▸ **REQUIRED WORK**:
Without the images, repeat every line of the listing exactly.

------ PROVIDED MATERIAL

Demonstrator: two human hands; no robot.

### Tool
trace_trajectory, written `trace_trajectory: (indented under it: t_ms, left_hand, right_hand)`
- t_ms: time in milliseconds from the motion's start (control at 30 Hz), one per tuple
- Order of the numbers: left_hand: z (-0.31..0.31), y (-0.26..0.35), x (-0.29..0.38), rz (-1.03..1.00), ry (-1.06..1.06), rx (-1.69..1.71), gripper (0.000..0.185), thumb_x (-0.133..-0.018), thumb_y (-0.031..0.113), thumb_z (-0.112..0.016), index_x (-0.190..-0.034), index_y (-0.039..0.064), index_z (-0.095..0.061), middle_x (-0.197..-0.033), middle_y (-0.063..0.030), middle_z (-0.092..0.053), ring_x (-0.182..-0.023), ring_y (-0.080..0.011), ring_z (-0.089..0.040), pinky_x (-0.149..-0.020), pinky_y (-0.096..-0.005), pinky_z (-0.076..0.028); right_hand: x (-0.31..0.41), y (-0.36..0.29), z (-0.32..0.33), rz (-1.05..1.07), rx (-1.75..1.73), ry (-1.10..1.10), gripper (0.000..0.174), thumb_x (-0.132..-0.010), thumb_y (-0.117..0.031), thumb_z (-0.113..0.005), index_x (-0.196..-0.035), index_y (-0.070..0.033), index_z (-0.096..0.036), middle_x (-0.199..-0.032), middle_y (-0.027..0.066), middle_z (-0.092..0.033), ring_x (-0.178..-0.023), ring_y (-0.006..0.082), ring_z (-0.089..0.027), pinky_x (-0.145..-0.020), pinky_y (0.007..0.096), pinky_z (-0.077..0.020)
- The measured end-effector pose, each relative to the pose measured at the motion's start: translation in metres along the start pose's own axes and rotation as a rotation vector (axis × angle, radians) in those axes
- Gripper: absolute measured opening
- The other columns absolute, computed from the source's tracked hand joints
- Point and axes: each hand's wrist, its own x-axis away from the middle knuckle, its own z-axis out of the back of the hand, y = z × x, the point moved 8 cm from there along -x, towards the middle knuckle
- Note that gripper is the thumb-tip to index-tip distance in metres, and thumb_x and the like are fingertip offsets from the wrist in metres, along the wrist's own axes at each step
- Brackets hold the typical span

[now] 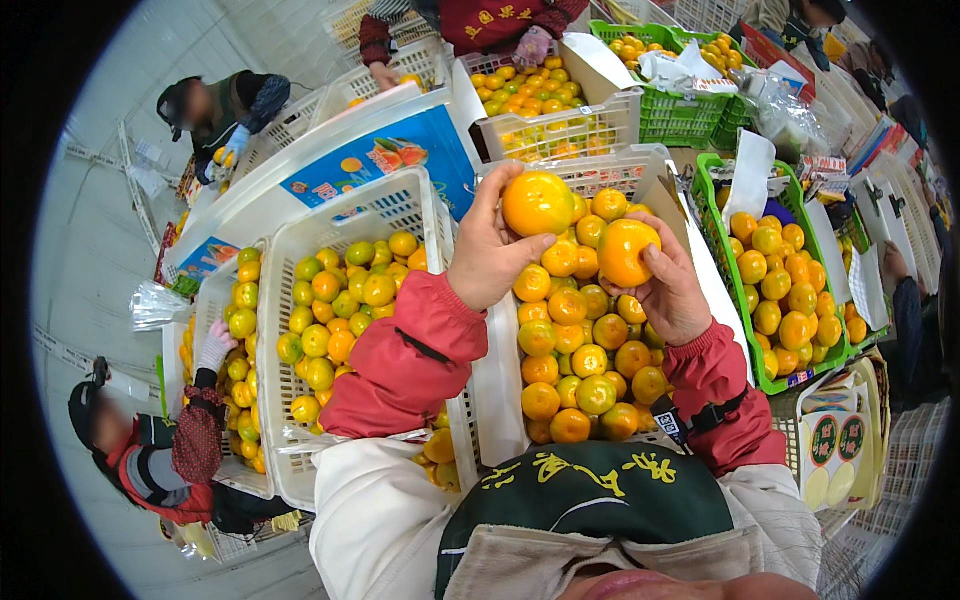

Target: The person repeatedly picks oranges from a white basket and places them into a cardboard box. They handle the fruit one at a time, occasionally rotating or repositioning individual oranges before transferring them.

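My left hand [491,244] grips a large yellow-orange mandarin [537,202], thumb beneath it and fingers behind. A second, more orange mandarin [624,251] is in my right hand [675,289], with the thumb pressed on its side. Both fruits are held up close to each other, slightly apart, above a white plastic crate [651,159] full of orange and yellow mandarins [595,394]. My forearms, in red sleeve covers, reach over the crates.
Left of me stands another white crate [281,450] of greener mandarins [346,304]. A green crate [709,176] of mandarins is at the right, beside a stack of round stickers [836,442]. Co-workers handle fruit at the far side and left. A blue printed carton [375,161] lies beyond.
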Motion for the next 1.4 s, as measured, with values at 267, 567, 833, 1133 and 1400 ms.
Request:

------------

▸ **FINAL ANSWER**:
Demonstrator: two human hands; no robot.

### Tool
trace_trajectory, written `trace_trajectory: (indented under it: t_ms, left_hand, right_hand)`
- t_ms: time in milliseconds from the motion's start (control at 30 Hz), one per tuple
- Order of the numbers: left_hand: z (-0.31..0.31), y (-0.26..0.35), x (-0.29..0.38), rz (-1.03..1.00), ry (-1.06..1.06), rx (-1.69..1.71), gripper (0.000..0.185), thumb_x (-0.133..-0.018), thumb_y (-0.031..0.113), thumb_z (-0.112..0.016), index_x (-0.190..-0.034), index_y (-0.039..0.064), index_z (-0.095..0.061), middle_x (-0.197..-0.033), middle_y (-0.063..0.030), middle_z (-0.092..0.053), ring_x (-0.182..-0.023), ring_y (-0.080..0.011), ring_z (-0.089..0.040), pinky_x (-0.149..-0.020), pinky_y (-0.096..-0.005), pinky_z (-0.076..0.028); right_hand: x (-0.31..0.41), y (-0.36..0.29), z (-0.32..0.33), rz (-1.05..1.07), rx (-1.75..1.73), ry (-1.10..1.10), gripper (0.000..0.174), thumb_x (-0.132..-0.010), thumb_y (-0.117..0.031), thumb_z (-0.113..0.005), index_x (-0.196..-0.035), index_y (-0.070..0.033), index_z (-0.096..0.036), middle_x (-0.199..-0.032), middle_y (-0.027..0.066), middle_z (-0.092..0.033), ring_x (-0.178..-0.023), ring_y (-0.006..0.082), ring_z (-0.089..0.027), pinky_x (-0.145..-0.020), pinky_y (0.007..0.096), pinky_z (-0.077..0.020)
- The measured end-effector pose, each relative to the pose measured at the motion's start: translation in metres along the start pose's own axes and rotation as a rotation vector (axis × angle, radians) in those axes
- Gripper: absolute measured opening
- The other columns absolute, computed from the source's tracked hand joints
- Point and axes: each hand's wrist, its own x-axis away from the middle knuckle, its own z-axis out of the back of the hand, y = z × x, the point moved 8 cm from there along -x, towards the middle knuckle
- Note that gripper is the thumb-tip to index-tip distance in metres, and thumb_x and the like are fingertip offsets from the wrist in metres, along the wrist's own axes at each step
- Brackets hold the typical span

[now] 

Target: The person repeatedly picks oranges from a white basket and places them into a cardboard box. They handle the fruit one at a time, occasionally rotating or repositioning individual oranges before transferring them.

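My left hand [491,244] grips a large yellow-orange mandarin [537,202], thumb beneath it and fingers behind. A second, more orange mandarin [624,251] is in my right hand [675,289], with the thumb pressed on its side. Both fruits are held up close to each other, slightly apart, above a white plastic crate [651,159] full of orange and yellow mandarins [595,394]. My forearms, in red sleeve covers, reach over the crates.
Left of me stands another white crate [281,450] of greener mandarins [346,304]. A green crate [709,176] of mandarins is at the right, beside a stack of round stickers [836,442]. Co-workers handle fruit at the far side and left. A blue printed carton [375,161] lies beyond.
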Motion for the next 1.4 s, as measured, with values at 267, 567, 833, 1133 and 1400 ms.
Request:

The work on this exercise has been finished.